Nesse sentido, os deputados do Grupo Parlamentar do PCP apresentam, ao abrigo das disposições constitucionais e regimentais aplicáveis, o seguinte projeto de Lei:
Artigo 1.º
Objeto
A presente Lei cria a Contribuição Extraordinária sobre Lucros, de combate à especulação e práticas monopolistas (CEL).
Artigo 2.º
Incidência subjetiva
A CEL é aplicável aos sujeitos passivos de IRC residentes, bem como aos sujeitos passivos de IRC não residentes com estabelecimento permanente em território português, que desenvolvam atividades nos setores energético, bancário, segurador e da distribuição alimentar e que obtenham resultados líquidos superiores a 35 milhões de euros nos anos económicos de 2022 e 2023.
Artigo 3.º
Incidência objetiva
- A CEL é aplicável aos lucros excedentários apurados nos períodos de tributação para efeitos do IRC que se iniciem nos anos de 2022 e 2023, considerando-se lucros excedentários a parte dos lucros tributáveis, determinados nos termos do Código do IRC, relativamente a cada um dos períodos de tributação, que exceda a média dos lucros tributáveis nos quatro períodos de tributação com início nos anos de 2018 a 2021.
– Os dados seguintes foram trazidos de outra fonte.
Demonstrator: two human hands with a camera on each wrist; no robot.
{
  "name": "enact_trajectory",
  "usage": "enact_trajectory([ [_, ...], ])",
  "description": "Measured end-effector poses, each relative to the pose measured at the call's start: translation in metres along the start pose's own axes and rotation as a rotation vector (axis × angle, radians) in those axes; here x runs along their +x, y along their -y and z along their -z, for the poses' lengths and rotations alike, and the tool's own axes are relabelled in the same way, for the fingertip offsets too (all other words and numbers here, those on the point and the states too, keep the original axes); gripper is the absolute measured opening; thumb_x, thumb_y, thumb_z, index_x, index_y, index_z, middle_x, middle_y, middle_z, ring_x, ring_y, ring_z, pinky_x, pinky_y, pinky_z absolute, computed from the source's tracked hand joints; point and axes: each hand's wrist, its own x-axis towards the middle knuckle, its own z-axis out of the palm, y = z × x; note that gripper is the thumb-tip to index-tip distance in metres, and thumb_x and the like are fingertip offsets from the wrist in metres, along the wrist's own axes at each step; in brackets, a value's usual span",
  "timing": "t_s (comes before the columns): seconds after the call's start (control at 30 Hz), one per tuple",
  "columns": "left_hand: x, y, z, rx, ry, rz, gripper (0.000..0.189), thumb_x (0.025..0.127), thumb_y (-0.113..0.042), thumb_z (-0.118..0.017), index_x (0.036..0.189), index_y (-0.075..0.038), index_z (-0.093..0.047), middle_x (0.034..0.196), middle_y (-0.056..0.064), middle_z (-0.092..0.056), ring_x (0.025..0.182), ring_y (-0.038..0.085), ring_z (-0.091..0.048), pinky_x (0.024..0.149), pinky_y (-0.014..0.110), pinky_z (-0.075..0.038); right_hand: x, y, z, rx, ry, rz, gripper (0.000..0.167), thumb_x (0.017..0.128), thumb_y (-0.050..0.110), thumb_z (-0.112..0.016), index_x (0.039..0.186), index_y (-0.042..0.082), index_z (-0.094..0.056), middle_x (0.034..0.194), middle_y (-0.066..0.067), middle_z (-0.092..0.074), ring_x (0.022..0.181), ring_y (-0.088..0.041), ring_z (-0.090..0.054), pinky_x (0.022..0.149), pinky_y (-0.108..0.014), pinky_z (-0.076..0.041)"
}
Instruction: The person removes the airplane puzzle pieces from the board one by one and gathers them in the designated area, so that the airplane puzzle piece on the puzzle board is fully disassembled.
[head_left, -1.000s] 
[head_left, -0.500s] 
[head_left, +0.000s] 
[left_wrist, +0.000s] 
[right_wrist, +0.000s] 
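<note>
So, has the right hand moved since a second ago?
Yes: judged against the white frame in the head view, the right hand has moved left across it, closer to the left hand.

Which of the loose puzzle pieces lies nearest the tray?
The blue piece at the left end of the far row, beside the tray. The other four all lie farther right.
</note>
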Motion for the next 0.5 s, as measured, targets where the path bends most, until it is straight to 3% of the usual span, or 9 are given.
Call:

- Nos casos em que a média dos lucros tributáveis relativa aos quatro períodos de tributação referidos no número anterior for negativa, considera-se que essa média é igual a zero.
Artigo 3.º
Taxa
A taxa da CEL aplicável sobre a base de incidência definida no artigo anterior é de 35 %.
Artigo 4.º
Não dedutibilidade e salvaguarda dos consumidores
- A CEL não é considerada um encargo dedutível para efeitos da determinação do lucro tributável em IRC, mesmo quando contabilizado como gastos do período de tributação.
- A CEL não pode ser repercutida nos preços pagos pelos consumidores por bens ou serviços.
Artigo 5.º
Regulamentação
A regulamentação da presente contribuição, designadamente quanto à aplicação de um regime de retenção na fonte semestral, assim como quanto ao procedimento e forma de liquidação, é objeto de decreto-lei.
Artigo 6.º
Infrações
Às infrações das normas previstas na presente lei são aplicáveis as sanções previstas no Regime Geral das Infrações Tributárias, aprovado pela Lei n.º 15/2001, de 5 de junho.